No primeiro semestre, as exportações do agronegócio gaúcho para os Estados Unidos atingiram US$ 426,6 milhões (+8,8% em relação a 2024), o maior valor já registrado para o período, correspondendo a 6,7% do total exportado pelo Estado para o país.

Os principais produtos exportados incluíram produtos florestais, fumo e seus produtos, carnes, couros e peles, máquinas e implementos agrícolas e gorduras/óleos de origem animal.

Entre abril e agosto de 2025, os EUA implementaram tarifas globais de 10% e uma sobretaxa adicional de 40% para o Brasil, resultando em uma alíquota efetiva de 50% para o país.

Setor da celulose

Dos 379 itens sujeitos à exceção, 26 são do agronegócio. A celulose é o único grupo de produtos totalmente isento da sobretaxa para os EUA. Este segmento é de grande relevância na pauta exportadora do Estado.

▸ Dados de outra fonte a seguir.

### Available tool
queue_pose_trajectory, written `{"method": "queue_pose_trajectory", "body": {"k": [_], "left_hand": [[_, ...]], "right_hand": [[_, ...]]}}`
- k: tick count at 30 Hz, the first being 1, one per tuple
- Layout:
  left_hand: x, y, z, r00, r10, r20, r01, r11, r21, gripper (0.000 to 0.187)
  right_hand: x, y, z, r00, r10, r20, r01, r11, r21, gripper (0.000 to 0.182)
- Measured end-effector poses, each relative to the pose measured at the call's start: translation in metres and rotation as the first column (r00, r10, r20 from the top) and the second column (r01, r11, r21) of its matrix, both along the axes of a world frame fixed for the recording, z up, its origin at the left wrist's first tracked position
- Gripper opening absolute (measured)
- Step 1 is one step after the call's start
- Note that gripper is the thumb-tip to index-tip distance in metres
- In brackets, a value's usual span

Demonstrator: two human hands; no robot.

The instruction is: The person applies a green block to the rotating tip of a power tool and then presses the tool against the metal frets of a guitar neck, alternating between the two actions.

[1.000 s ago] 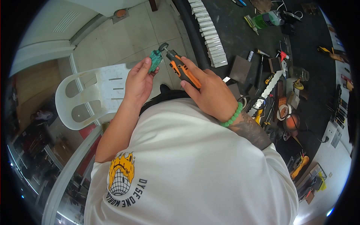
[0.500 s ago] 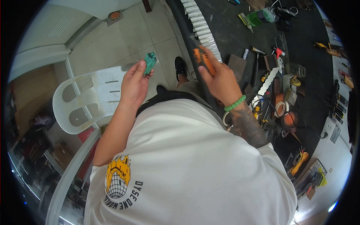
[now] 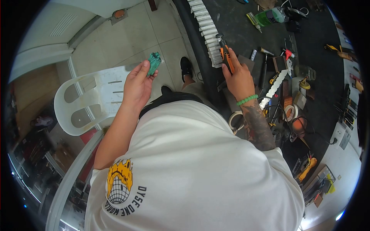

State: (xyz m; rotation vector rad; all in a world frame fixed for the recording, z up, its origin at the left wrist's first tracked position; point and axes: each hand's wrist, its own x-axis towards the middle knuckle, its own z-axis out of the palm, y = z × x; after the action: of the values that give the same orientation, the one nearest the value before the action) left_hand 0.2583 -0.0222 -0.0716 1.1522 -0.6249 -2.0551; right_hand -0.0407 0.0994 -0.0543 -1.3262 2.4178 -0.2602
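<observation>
In the head view, my left hand [image 3: 138, 81] is closed around the lower end of a rough green stone [image 3: 154, 63] with dark bands. Thumb and fingers pinch it, and its upper part sticks up over the tiled floor. Over the edge of the black workbench [image 3: 235, 27], my right hand [image 3: 239, 78] grips a pair of pliers [image 3: 226, 57] with orange and black handles. The dark jaws point away from me, close beside a row of folded silvery strips [image 3: 208, 32]. A green bead bracelet sits on my right wrist.
A white plastic chair [image 3: 86, 101] stands to the left. The bench carries a hammer [image 3: 263, 69], a jagged pale strip [image 3: 274, 89], a green bottle [image 3: 269, 16], a glass jar [image 3: 306, 72], rolls of tape, cables and several hand tools.
My right hand has moved right and closer to the bench with the pliers, whose jaws now show beside the silvery strips. The left hand and green stone have hardly moved.
</observation>
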Motion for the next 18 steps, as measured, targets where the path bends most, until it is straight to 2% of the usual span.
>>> {"method": "queue_pose_trajectory", "body": {"k": [10, 13, 18], "left_hand": [[-0.001, 0.002, 0.0, 1.0, 0.008, 0.002, -0.008, 1.0, 0.012, 0.035], [-0.001, 0.001, 0.003, 1.0, 0.011, 0.0, -0.011, 1.0, 0.014, 0.027], [0.0, 0.001, 0.005, 1.0, 0.028, 0.015, -0.028, 0.999, 0.017, 0.028]], "right_hand": [[0.027, 0.0, 0.003, 0.995, 0.083, 0.061, -0.08, 0.996, -0.048, 0.063], [0.029, -0.001, 0.006, 0.993, 0.094, 0.077, -0.093, 0.996, -0.017, 0.063], [0.013, 0.001, 0.003, 0.997, 0.049, 0.057, -0.046, 0.997, -0.054, 0.065]]}}
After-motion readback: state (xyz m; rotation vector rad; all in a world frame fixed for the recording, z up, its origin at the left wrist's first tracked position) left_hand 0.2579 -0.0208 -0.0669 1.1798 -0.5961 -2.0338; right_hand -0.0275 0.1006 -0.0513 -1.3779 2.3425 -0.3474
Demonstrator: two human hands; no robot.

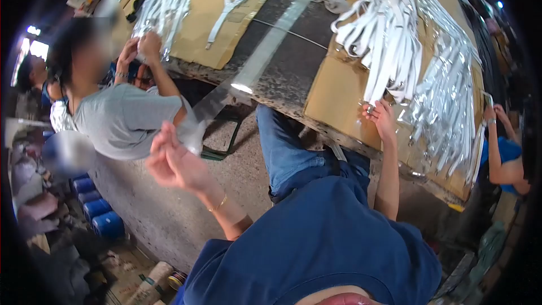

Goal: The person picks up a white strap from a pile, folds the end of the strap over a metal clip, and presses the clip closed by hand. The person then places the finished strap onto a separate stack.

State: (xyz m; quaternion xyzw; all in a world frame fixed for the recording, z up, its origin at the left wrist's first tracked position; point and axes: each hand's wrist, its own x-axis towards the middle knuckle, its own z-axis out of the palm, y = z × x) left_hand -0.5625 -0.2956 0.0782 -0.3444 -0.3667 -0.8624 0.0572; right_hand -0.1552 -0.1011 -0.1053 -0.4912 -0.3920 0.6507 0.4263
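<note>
My left hand (178, 161), smeared by motion, is raised left of my lap with its fingers drawn together. A long clear plastic sleeve (276, 42) runs from the dark tabletop over the table edge to this hand, which appears to grip its end. At the table's front edge, my right hand (382, 120) pinches the lower end of a white strap, by a small metal clip (370, 110). That strap hangs from a heaped bundle of white straps (389, 39) lying on cardboard. Right of the bundle lies a pile of straps in clear sleeves (443, 101).
A co-worker in a grey shirt (127, 118) handles sleeved straps (164, 5) at left. A Y-shaped white strap (234, 3) lies on cardboard (203, 34). Another person in blue (504, 152) is at right. Blue containers (107, 224) stand on the floor at left.
</note>
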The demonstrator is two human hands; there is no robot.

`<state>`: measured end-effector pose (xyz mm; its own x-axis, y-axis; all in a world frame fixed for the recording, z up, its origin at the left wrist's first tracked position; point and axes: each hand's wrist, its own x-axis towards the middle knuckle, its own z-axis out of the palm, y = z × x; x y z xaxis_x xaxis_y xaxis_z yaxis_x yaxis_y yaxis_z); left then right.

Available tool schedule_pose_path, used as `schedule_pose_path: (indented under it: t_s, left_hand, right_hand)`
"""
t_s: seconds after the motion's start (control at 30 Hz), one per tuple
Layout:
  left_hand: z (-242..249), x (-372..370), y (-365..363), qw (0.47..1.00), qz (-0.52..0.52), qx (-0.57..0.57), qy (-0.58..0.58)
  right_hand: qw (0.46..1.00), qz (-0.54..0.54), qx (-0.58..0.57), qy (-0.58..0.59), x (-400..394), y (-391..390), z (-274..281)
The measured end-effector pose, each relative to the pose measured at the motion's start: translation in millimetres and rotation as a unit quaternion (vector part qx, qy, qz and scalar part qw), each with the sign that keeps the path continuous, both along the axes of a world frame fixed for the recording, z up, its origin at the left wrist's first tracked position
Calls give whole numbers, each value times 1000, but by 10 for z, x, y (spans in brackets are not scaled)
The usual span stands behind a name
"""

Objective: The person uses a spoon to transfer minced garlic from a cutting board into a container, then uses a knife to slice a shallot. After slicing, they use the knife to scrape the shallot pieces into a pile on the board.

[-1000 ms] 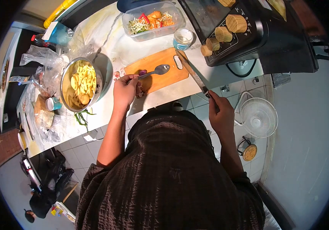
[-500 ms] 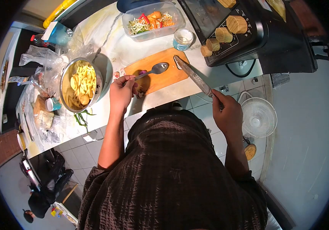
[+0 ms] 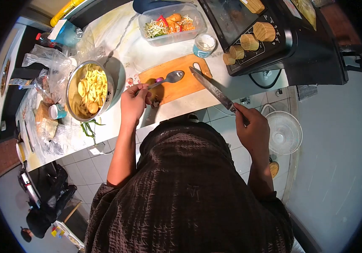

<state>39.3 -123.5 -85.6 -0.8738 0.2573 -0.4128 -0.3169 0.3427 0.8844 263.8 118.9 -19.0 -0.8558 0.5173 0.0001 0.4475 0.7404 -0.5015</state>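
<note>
My left hand (image 3: 134, 101) is closed on the handle of a metal spoon (image 3: 174, 76), whose bowl is over the wooden cutting board (image 3: 185, 89). A small purple piece, perhaps shallot (image 3: 159, 79), shows on the board beside the spoon's handle. In my right hand (image 3: 250, 126) is a knife (image 3: 214, 92), gripped by its handle with the blade slanting up and left, its tip over the board near the hanging hole. Dark scraps (image 3: 155, 103) lie at the board's near left edge, close to my left hand.
Left stands a metal pot (image 3: 69, 95) of cut yellow pieces, with green chilies (image 3: 89, 130) below it. A clear plastic container (image 3: 164, 41) of vegetables and a small tub (image 3: 204, 45) are behind the board. A black oven (image 3: 273, 50) is at right, a white basket-like object (image 3: 284, 133) below.
The view has shifted slightly. The knife has tilted a little, its tip now lower relative to the board's hole. Both hands keep their holds, and the purple piece shows more plainly.
</note>
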Motion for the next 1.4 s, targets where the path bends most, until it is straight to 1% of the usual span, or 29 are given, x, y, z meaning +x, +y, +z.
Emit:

Portanto, toda a celulose enviada aos EUA está isenta da tarifa adicional, representando 13,3% do total exportado pelo RS e aproximadamente 1% do valor total exportado pelo agronegócio para todos os destinos.

Em resumo, cerca de 1% do valor exportado pelo agronegócio gaúcho não foi afetado pela sobretaxa, enquanto aproximadamente 5,7% estão sujeitos ao adicional de 40% estabelecido em agosto.

Impacto das sobretaxas

Aproximadamente 85,5% do total exportado para os Estados Unidos está sujeito à sobretaxa adicional. Entre os itens não isentos, destacam-se fumo não manufaturado, madeiras e manufaturas, carne bovina, couros e peles e sebo bovino, que juntos representam 4,2% do total exportado pelo agronegócio gaúcho e 62,6% do enviado aos EUA no primeiro semestre de 2025.

O aumento nas exportações para os EUA no semestre foi impulsionado principalmente pela comercialização de carne bovina, bem como por aumentos nas exportações de madeiras/manufaturas, outros itens de origem animal e gorduras/óleos de origem animal.

Emprego formal: panorama positivo

No segundo trimestre de 2025, foram registradas 58.285 admissões e 65.193 desligamentos no setor, resultando em um saldo negativo trimestral de -6.908. O segmento de fabricação de tratores, máquinas e equipamentos agropecuários foi o único com saldo positivo neste período.

No acumulado do semestre, o saldo foi positivo, com 22.371 novos postos de trabalho criados no setor, representando 29,3% de todas as vagas formais do Rio Grande do Sul. O agronegócio contava com 404.944 vínculos formais ativos até junho de 2025.

Os setores que mais contribuíram para a criação de empregos foram a fabricação de produtos do fumo, abate e fabricação de produtos de carne, fabricação de tratores/máquinas/equipamentos agropecuários e produção de lavouras permanentes.